### Exercise objective
Using the records below, transcribe word for word the stretch from the line that contains "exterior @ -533" through the line that contains "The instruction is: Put", both end lines included, and nothing else.

### Data for this task
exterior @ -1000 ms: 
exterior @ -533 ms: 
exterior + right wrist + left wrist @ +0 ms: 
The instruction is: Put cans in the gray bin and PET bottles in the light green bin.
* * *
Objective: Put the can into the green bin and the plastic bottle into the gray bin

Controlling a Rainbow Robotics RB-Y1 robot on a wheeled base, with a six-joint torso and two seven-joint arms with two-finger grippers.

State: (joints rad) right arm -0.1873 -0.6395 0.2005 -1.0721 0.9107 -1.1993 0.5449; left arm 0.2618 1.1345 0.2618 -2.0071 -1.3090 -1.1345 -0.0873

### Result of this task
exterior @ -533 ms: 
exterior + right wrist + left wrist @ +0 ms: 
The instruction is: Put cans in the gray bin and PET bottles in the light green bin.

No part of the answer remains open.